Traditionally, it was considered that there were three different types of maintenance: predictive, preventive, and corrective. However, there are four different types of maintenance:

_ Predictive maintenance, also called condition maintenance.

_ Preventive maintenance, which can be of two types: replacement or cyclical reconditioning.

_ Corrective maintenance, also called work to failure.

_ Detective maintenance or "fault finding".

2.11 Predictive or condition maintenance

Predictive maintenance or maintenance on condition consists of looking for signs or symptoms that allow us to identify a failure before it occurs. For example, visual inspection of the degree of wear on a tire is a predictive maintenance task, since it allows the failure process to be identified before the functional failure occurs. These tasks include: inspections (eg visual inspection of the degree of wear), monitoring (eg vibrations, ultrasound), checks (eg oil level). They have in common that the decision to take corrective action or not depends on the measured condition. For example, from the vibration measurement of a piece of equipment, it can be decided to change it or not. For the suitability of these tasks to be evaluated, a clear potential failure condition must necessarily exist. That is to say,there must be clear symptoms that the failure is in the process of occurring.

2.12 Preventive maintenance (replacement or cyclical reconditioning)

Preventive maintenance refers to replacement or rework tasks performed at fixed intervals regardless of the condition of the element or component.
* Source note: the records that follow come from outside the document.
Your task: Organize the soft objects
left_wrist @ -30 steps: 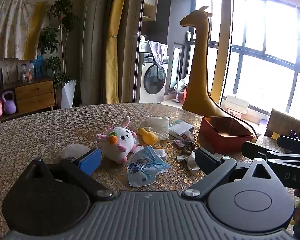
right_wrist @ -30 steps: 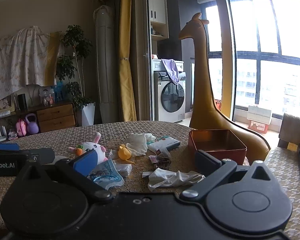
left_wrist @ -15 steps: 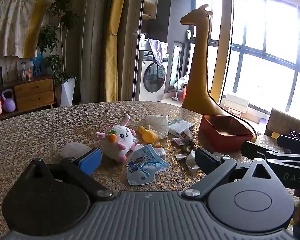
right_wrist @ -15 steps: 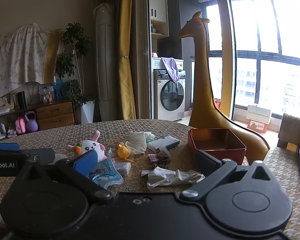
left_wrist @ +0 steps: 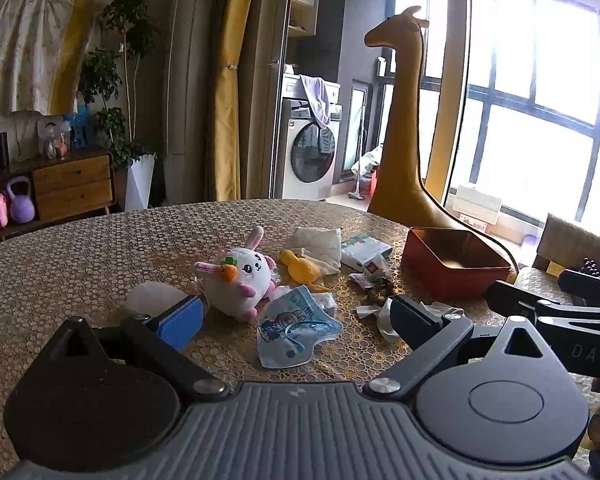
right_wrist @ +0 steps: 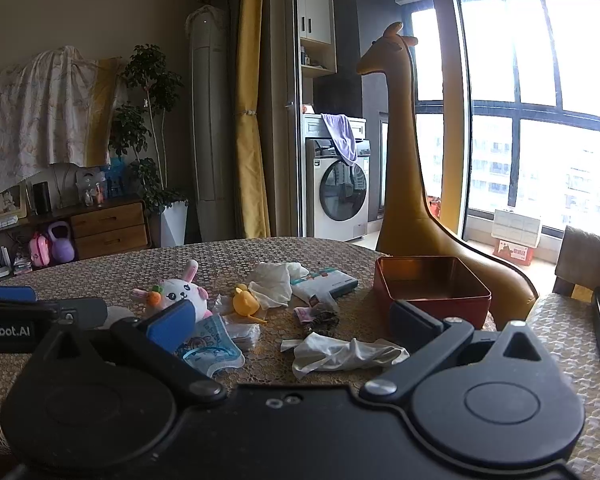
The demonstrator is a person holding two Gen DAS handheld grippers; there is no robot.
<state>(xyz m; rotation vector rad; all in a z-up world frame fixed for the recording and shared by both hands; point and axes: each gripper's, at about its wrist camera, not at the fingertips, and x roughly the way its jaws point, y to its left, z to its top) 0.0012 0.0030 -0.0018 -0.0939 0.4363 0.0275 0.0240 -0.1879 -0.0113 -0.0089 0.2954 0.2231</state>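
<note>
A white plush bunny [left_wrist: 242, 280] with a carrot lies on the round table, also in the right wrist view [right_wrist: 184, 292]. A yellow duck toy [left_wrist: 300, 268] lies beside it, and a blue printed face mask [left_wrist: 292, 330] lies in front. A crumpled white cloth [right_wrist: 340, 354] lies near the red tin box [left_wrist: 454, 266] [right_wrist: 432, 290]. My left gripper [left_wrist: 296, 320] is open and empty, just short of the mask. My right gripper [right_wrist: 294, 326] is open and empty above the white cloth.
A white tissue wad [left_wrist: 318, 242], a tissue packet [left_wrist: 364, 250] and small wrappers [left_wrist: 374, 286] lie among the toys. A white pad [left_wrist: 152, 296] lies at the left. A tall yellow giraffe figure [left_wrist: 400, 128] stands behind the table. The right gripper's body [left_wrist: 572, 312] shows at right.
Both grippers have edged slightly forward and up over the table. Both stay open and nothing on the table has moved.
</note>
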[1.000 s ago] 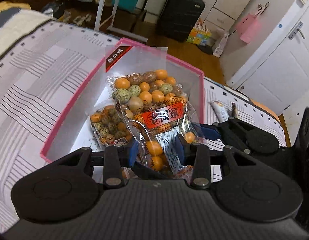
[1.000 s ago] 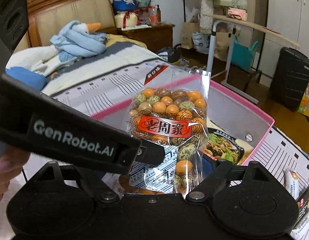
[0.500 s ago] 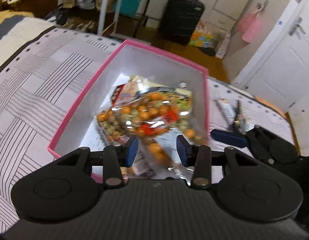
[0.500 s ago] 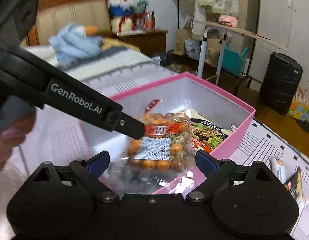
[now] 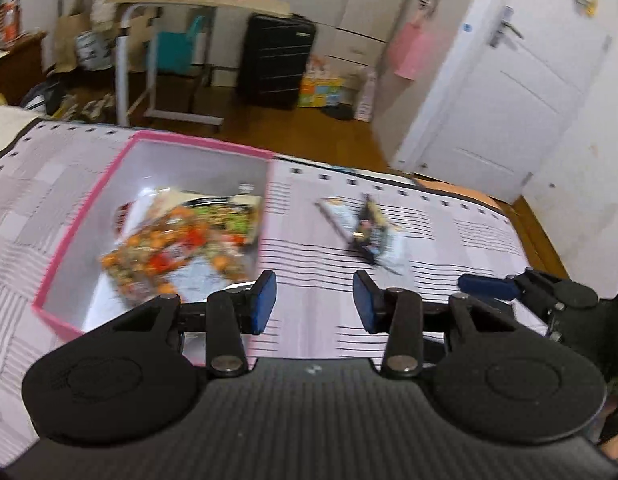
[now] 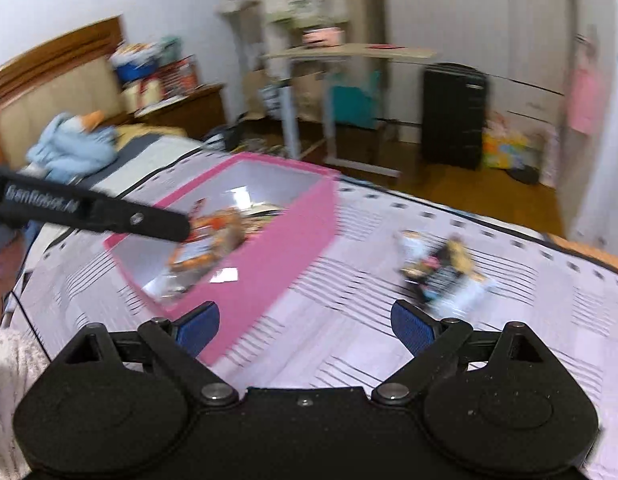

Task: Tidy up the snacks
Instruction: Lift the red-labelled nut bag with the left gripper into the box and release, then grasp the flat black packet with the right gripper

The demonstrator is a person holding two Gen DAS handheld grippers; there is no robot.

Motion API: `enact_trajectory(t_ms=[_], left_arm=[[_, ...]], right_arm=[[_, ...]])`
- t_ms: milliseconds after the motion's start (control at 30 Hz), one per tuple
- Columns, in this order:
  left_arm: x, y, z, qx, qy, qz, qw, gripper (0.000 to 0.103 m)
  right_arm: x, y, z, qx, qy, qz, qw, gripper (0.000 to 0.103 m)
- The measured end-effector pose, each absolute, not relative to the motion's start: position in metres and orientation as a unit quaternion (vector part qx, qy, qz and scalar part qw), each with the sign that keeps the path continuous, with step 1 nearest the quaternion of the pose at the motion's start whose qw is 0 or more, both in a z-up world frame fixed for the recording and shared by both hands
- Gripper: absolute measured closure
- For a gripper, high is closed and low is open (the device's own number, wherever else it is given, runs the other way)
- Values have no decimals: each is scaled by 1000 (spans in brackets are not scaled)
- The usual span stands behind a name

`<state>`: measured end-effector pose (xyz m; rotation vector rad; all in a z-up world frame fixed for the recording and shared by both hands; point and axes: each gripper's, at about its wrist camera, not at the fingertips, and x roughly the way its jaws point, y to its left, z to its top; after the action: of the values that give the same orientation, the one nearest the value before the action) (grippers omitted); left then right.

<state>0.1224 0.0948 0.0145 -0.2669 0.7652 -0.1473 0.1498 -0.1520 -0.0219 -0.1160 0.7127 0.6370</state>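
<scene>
The bed's striped sheet (image 5: 389, 248) fills most of both views, with a cluttered bedroom behind it: a black suitcase (image 5: 275, 62) at 12 o'clock on the wood floor, a white door (image 5: 509, 100) around 2 o'clock, and a folding table (image 5: 197, 0) at 11. The pink box (image 6: 269, 256) sits on the sheet at 10 o'clock of the left wrist view, and the bag of orange and green coated nuts (image 5: 169, 240) is lying inside it on top of another packet, so that drop looks done. The step in hand reads as swinging over for the next pick: a small pile of loose snack packets (image 6: 437, 268) lies on the sheet well apart from the box, at about 1 o'clock in the right view. The left gripper (image 5: 315, 302) is partly open with nothing between its pads, and the right gripper (image 6: 305, 328) is spread wide and empty too. Next move probably needs 1 gripper lowered onto that pile and closed on a single packet, which is blurry here.
</scene>
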Motion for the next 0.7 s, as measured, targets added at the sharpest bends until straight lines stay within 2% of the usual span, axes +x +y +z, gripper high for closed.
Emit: enact_trajectory(t_ms=[233,500,700], left_arm=[[141,44,20,-104,371,-113,916,60],[173,-1,-4,-64,357,-126,923,60],[206,-35,-33,-61,380,-151,910,60]], right_arm=[[158,-239,-15,-64,336,259,903,10],[183,-311,-48,-64,352,238,903,25],[189,-322,-75,-134,345,274,888,26]])
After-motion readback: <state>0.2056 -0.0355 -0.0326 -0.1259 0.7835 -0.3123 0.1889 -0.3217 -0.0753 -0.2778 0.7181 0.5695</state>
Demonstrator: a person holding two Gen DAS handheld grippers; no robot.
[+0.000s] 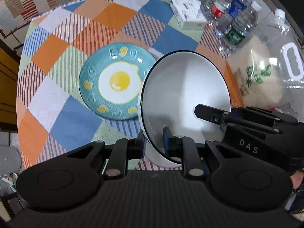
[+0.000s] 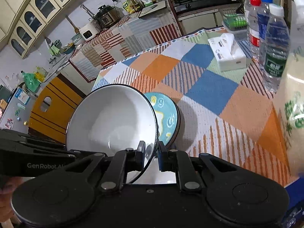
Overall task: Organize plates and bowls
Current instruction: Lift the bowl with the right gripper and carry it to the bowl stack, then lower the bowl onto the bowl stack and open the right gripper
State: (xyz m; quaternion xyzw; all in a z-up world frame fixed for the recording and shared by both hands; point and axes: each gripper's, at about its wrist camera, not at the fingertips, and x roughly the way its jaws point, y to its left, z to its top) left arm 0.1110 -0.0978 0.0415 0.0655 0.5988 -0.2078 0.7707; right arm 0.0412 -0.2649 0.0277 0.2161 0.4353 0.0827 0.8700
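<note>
Mid-task: both claws — left [image 1: 153, 144], right [image 2: 152, 153] — are clamped on opposite rims of the bowl [image 1: 182, 87], held tilted above the bench [image 1: 62, 87], partly over the plate [image 1: 112, 79]. Bowl not yet set down — stacking left.
</note>
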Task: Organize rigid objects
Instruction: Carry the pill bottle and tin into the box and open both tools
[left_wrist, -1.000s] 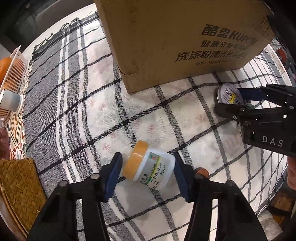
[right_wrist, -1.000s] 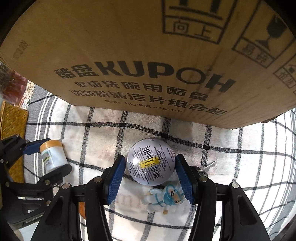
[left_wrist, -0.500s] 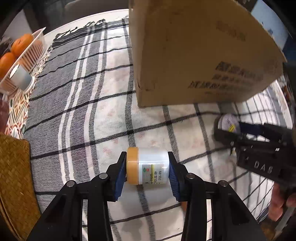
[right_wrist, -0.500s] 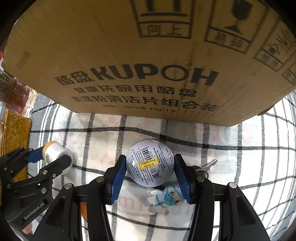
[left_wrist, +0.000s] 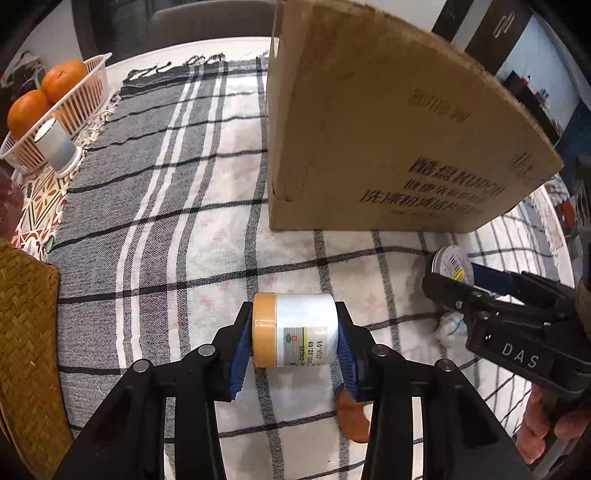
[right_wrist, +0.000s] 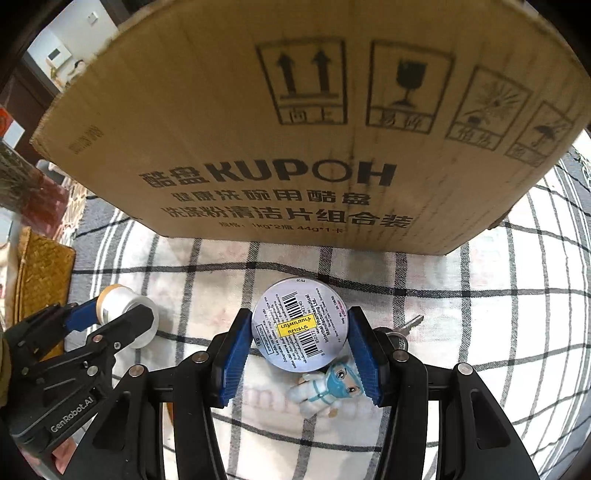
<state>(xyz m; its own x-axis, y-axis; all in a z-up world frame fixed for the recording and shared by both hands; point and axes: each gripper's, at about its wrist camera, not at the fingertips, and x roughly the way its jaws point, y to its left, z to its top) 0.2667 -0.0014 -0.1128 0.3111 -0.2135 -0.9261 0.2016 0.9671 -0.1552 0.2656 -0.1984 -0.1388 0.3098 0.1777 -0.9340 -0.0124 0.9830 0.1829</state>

These tasks are only valid if there is a wear pattern: that is, if the probability of failure increases rapidly after the element's useful life has been exceeded. Great care must be taken, when selecting a preventive task (or any other maintenance task, in fact), not to confuse a task that can be done with a task that should be done. For example, when evaluating the maintenance plan to be carried out on the impeller of a turbine, we could decide to carry out a preventive task (cyclical replacement of the impeller), a task that in general can be done since the failure generally responds to a wear pattern (pattern B of the 6 RCM failure patterns). However, in certain cases it might be convenient to carry out a predictive task (task to condition), which in many cases is less invasive and less expensive.

2.13 Corrective maintenance or work to failure

If it is decided that no proactive task (predictive or preventive) will be done to handle a failure, but instead will be repaired once it occurs, then the maintenance chosen is corrective maintenance. When is this type of maintenance appropriate? When the cost of failure (direct indirect) is less than the cost of prevention, or when no proactive task can be done and a redesign of the equipment is not justified. This option is only valid if the failure has no consequences on safety or the environment. Otherwise, it is mandatory to do something to reduce or eliminate the consequences of the failure.

2.14 Detective maintenance or fault finding

Detective or troubleshooting maintenance consists of testing protection devices under controlled conditions to ensure that these devices will be able to provide the required protection when needed. Detective maintenance is not repairing an element that failed (corrective maintenance), it is not changing or reconditioning an element before its useful life (preventive maintenance), nor is it looking for symptoms that a failure is in the process of occurring (Predictive Maintenance). Therefore, detective maintenance is a fourth type of maintenance. This maintenance is also called troubleshooting or bump testing, and the interval at which this task is performed is called a troubleshooting interval, or FFI,for its acronym in English (Failure-Finding Interval). For example, blowing smoke at a fire detector is a detective maintenance task.

2.15 How to select the right type of maintenance?

In RCM, the selection of maintenance policies is governed by the category of consequences to which the failure belongs.

_ For faults with hidden consequences, the optimal task is one that achieves the required availability of the protection device.

_ For failures with safety or environmental consequences, the optimal task is one that reduces the probability of failure to a tolerable level.

_ For failures with economic consequences (operational and non-operational), the optimal task is one that minimizes the total costs for the organization.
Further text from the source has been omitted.